### Exercise objective
Check each line of the entries below for the word "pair", and copy the lines that have it.

[Opening Listed entries section]

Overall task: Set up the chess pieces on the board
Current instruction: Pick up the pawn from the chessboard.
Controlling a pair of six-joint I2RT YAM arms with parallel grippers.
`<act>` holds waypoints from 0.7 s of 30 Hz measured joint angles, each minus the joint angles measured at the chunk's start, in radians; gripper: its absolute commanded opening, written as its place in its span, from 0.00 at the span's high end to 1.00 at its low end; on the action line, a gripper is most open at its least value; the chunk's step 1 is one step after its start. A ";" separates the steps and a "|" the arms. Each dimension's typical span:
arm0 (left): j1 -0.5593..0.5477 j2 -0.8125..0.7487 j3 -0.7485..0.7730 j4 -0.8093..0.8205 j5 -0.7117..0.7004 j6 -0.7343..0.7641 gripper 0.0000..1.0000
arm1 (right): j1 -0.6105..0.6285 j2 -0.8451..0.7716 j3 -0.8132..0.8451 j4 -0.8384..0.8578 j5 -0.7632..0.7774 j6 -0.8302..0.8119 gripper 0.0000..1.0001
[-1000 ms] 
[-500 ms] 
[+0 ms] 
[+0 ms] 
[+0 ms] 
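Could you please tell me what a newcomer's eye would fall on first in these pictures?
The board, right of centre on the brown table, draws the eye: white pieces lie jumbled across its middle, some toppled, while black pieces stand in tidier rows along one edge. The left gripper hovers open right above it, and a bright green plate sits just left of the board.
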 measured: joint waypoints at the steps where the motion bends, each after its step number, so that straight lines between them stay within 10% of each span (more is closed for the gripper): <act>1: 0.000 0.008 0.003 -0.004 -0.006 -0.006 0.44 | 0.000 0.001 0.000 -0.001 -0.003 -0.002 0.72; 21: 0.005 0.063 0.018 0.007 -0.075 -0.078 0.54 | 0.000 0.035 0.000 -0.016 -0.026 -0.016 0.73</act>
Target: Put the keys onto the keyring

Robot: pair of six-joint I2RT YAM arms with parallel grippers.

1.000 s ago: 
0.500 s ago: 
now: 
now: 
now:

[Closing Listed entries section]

### Answer section
Controlling a pair of six-joint I2RT YAM arms with parallel grippers.
Robot: pair of six-joint I2RT YAM arms with parallel grippers.

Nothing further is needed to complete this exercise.